Windows 7ベースの最新組み込みOS「Windows Embedded Standard 7」

Media Centerを新搭載、デジタルサイネージへの展開を強化


マイクロソフト OEM統括本部 OEMエンベデッド本部 シニアマーケティングマネージャの松岡正人氏

 マイクロソフト株式会社は5月7日、組み込み機器向けOSの最新バージョン「Windows Embedded Standard 7」を6月1日より提供開始すると発表した。この発表に合わせて、組み込み市場における戦略について記者説明会を開催した。


Windows 7をベースに、Media Center機能も新搭載

 「Windows Embedded Standard 7」は、Windows 7のテクノロジーを備えており、高度にカスタマイズできるコンポーネント化された形態で、組み込み機器の開発・製造ベンダー向けに提供される。これにより、OEMメーカーは、エンタープライズ向けのシンクライアントやデジタルサイネージ、産業用制御システム、コンシューマ向けのセットトップボックスやインターネット接続端末、デジタルテレビなどの組み込み機器上で、Windows 7 OSと同等の性能や親和性、信頼性を実現できるとともに、Windows搭載PCやサーバー、オンラインサービスとの接続性を強化することができる。

 特に今回の最新バージョンでは、Windows Media Center機能を新たに搭載しており、インターネットやテレビ放送、ソーシャルメディア型ポータルやパーソナルフォトライブラリ、音楽や動画など様々なソースのマルチメディアコンテンツを家庭内のメディアセンターに統合し、Windows搭載PCや各組み込み機器の間で簡単に情報共有することが可能となる。


エンタープライズ領域では、デジタルサイネージへの展開を強化


エンタープライズ領域での展開

 同社では、「Windows Embedded Standard 7」の事業戦略として、エンタープライズとコンシューマの2つの領域をターゲットに市場拡大を進めていく方針。まず、エンタープライズ領域への展開について、OEM統括本部 OEMエンベデッド本部 シニアマーケティングマネージャの松岡正人氏は、「エンタープライズ領域では、小型端末からキオスク端末、大型のデジタルサイネージまで、幅広いバリエーションの端末にWindowsテクノロジーを組み込むプラットフォームとして提供している。
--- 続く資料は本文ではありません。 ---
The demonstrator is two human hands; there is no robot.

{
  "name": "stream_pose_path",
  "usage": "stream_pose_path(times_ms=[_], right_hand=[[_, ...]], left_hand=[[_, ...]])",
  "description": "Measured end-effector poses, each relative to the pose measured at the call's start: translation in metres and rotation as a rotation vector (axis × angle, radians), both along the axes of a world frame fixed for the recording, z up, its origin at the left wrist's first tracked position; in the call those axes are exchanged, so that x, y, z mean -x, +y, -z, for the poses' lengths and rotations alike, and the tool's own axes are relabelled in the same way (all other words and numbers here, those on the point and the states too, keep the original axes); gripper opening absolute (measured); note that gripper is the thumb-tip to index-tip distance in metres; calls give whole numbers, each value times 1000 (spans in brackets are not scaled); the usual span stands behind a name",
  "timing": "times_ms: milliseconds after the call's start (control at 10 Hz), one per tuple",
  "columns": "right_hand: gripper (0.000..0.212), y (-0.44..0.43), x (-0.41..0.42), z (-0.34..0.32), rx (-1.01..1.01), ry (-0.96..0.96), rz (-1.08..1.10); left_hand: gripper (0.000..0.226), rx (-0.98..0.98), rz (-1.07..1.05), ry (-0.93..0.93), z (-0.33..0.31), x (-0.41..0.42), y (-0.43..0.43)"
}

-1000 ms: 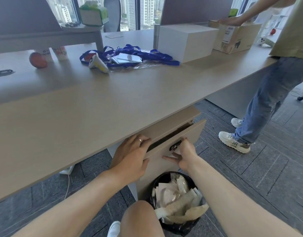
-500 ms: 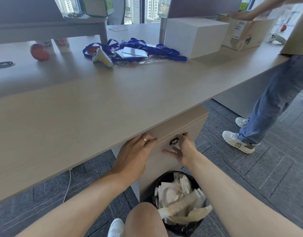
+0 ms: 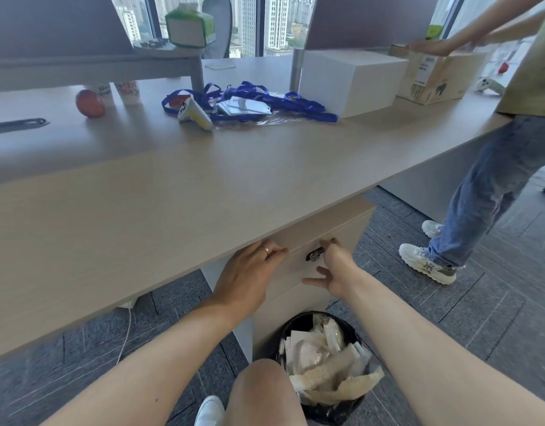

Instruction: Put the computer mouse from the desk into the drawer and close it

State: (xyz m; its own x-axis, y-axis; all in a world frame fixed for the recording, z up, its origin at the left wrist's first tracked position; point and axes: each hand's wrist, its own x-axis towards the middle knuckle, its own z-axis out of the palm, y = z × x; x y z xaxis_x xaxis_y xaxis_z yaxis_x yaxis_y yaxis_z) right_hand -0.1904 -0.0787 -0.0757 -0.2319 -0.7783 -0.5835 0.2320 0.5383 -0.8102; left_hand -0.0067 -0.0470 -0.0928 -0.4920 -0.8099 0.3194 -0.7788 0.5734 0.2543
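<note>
We see the drawer (image 3: 299,265) under the desk (image 3: 203,186) pushed in flush, with no gap along its top edge. Our left hand (image 3: 246,278) lies flat on the drawer front, fingers close together and curled at the top edge just under the desk, gripping nothing. Our right hand (image 3: 332,272) rests on the front too, just right of the lock (image 3: 315,254), fingers spread loosely, thumb pointing left, holding nothing. The mouse is not visible; we cannot tell whether it is inside the drawer. A bin (image 3: 323,376) full of paper stands on the floor below the hands. On the desk lie blue lanyards (image 3: 252,96) and a white box (image 3: 348,81), well away from our fingers.
</note>
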Motion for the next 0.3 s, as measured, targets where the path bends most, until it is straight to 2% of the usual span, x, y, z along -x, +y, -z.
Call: stream_pose_path(times_ms=[100, 200, 300], right_hand=[[65, 28, 16, -36, 43, 187, -154], [64, 81, 41, -93, 287, 523, -322], [50, 151, 79, -167, 664, 677, -287]], left_hand=[[80, -74, -10, 22, -3, 1, -4], [71, -180, -13, -53, -21, 4, 3], [75, -243, 1, -205, -43, 12, 15]])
すでに多くの組み込み端末に採用されている実績をもつが、今後はリテール分野で急速に普及が進んでいるデジタルサイネージへの展開を強化していく」と説明する。

 今年1月には、インテルと共同でデジタルサイネージの新たなコンセプトを発表しており、「われわれは、情報を流すだけの端末と、ユーザーとの相互作用が発生する端末を融合したものが本来のデジタルサイネージだと考えている。そして、これを実現するプラットフォームとなるのがWindows Embedded Standard 7であり、顧客に最適なコンテンツをオンライン配信するなど、デジタルサイネージに新しい価値をもたらすことができる。今後、さまざまなイベントやセミナーを通して、リテール分野に向けて新コンセプトのデジタルサイネージを積極的に提案し、新たな市場の創出を目指す」(松岡氏)と意欲を見せている。


コンシューマ領域では、Media Center搭載によるメリットを


コンシューマ領域での展開

 一方、コンシューマ領域については、「海外を中心に携帯端末やゲーム機など幅広い組み込み機器で採用されているが、日本ではセットトップボックスやカーナビで使われていることが多い。Windows Embedded Standard 7では、Windows Media Center機能の搭載によって、PCの機能を組み合わせた今までにないセットトップボックスが実現可能となり、コンシューマ領域においても、さらなる市場拡大が見込める」としている。

 その背景として、「たとえば、PCで利用しているInternet Explorer 8やWindows Media Player 12などの機能の一部を切り出して、セットトップボックスやHDDレコーダーで利用することも可能になる。これによって、PCでは使えるが、セットトップボックスでは使えないという機能がなくなるため、特にサービスプロバイダにとっては大きなメリットになるはずだ」と述べている。

 また、松岡氏は、Windows Embeddedパートナープログラムの取り組みについても触れ、「パートナーは、組み込み製品を開発を支援するための各種サービス、ミドルウェア、アプリケーション、トレーニングを提供している。現在、世界では800社近くまでパートナーが拡大しており、日本でも70社近くに達している。今後も、パートナーとの連携を強化することで、組込製品開発のリスク低減、開発期間の短縮を図っていく」との考えを示した。

Windows Embeddedの製品ラインアップWindows Embeddedの製品ロードマップ

 なお、今後のWindows Embeddedの製品ロードマップとして、今年末にWindows CEの次期バージョンとなる「Windows Embedded Automotive 7」と「Windows Embedded Compact 7」をリリースすることもあわせて発表された。